Architecture is one of my biggest interests so I was impressed that the design of this visitor center has strong design relationship with Chimney Rock. It’s not just that there’s a big window inside that looks out towards the pinnacle, but outside the roofline move with and around it. As a result, it creates a range of surprisingly compressed and open spaces inside that create a foundation for engaging experiences. When spaces are same height and size throughout a building, it creates a monotony that has to be broken in other ways to keep visitors engaged (if you were to compare this to writing, it would be as if all the sentences were the same length—boring!).

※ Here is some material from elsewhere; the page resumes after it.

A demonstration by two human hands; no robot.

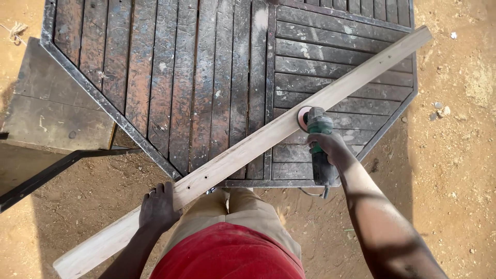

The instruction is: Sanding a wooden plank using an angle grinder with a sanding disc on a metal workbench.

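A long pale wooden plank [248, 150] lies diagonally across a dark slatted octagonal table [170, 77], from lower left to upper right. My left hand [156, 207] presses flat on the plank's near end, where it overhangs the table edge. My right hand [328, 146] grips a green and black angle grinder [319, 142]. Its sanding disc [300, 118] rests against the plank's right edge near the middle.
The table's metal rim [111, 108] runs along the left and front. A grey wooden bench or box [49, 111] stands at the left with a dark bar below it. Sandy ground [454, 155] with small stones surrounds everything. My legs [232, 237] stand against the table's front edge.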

This marked-up image shows how the visitor center at Chimney Rocks succeeds and fails. The roof line (red) avoids the landmark (blue) and follows the adjacent horizon. The yellow arrow shows the pathway to the new entrance, allowing the visitor to see the landmark as they enter. The purple marks out the unfortunate location of disabled parking and signs, which could have easily been moved to the left to improve the visitor’s experience without increasing travel distances for disabled visitors.

The exhibition is organized by topic, first placing Chimney Rock in a geographic and historical context with a large map showing the California-Oregon Trail, Mormon Trail, and Pony Express route. Visitors love these types of maps because it helps them connect the site (Chimney Rock) to a context (United States, western trails) they know. Too often these maps are cluttered by someone on the exhibition committee insists on including the state capitol or today’s major US cities (“many of our visitors are from California so we need to include San Francisco”). Here these irrelevant places are omitted.

Map of Trails highlight Chimney Rock. This first section is placed on the right as visitors enter the main gallery, with text labels organized from right to left (the order in which they are encountered). Notice that some visitors are standing close to read the labels and others further away to understand the context.

In general, the exhibition sections have subjects as big titles with short labels written for people who have only a superficial understanding of Chimney Rock. That’s perfect for heritage travelers who are seeking historical information but have full itinerary—they can’t stay here all day, so give them what’s significant quickly with few details (hopefully you’ve provoked them to buy a book in the gift shop).

This approach doesn’t skimp on good interpretation. The exhibition doesn’t just celebrate pioneers but includes various perspectives and mentions the challenges and difficulties. In the section on the “People of Chimney Rock,” the main label reads:

To Native people this valley was home. To emigrants it contained a path to a new life. They dreamed of gold, or of farms in Oregon, or of a New Zion beside the Great Salt Lake. For others the trail was a workplace for hauling freight or serving an enlistment. (50 words)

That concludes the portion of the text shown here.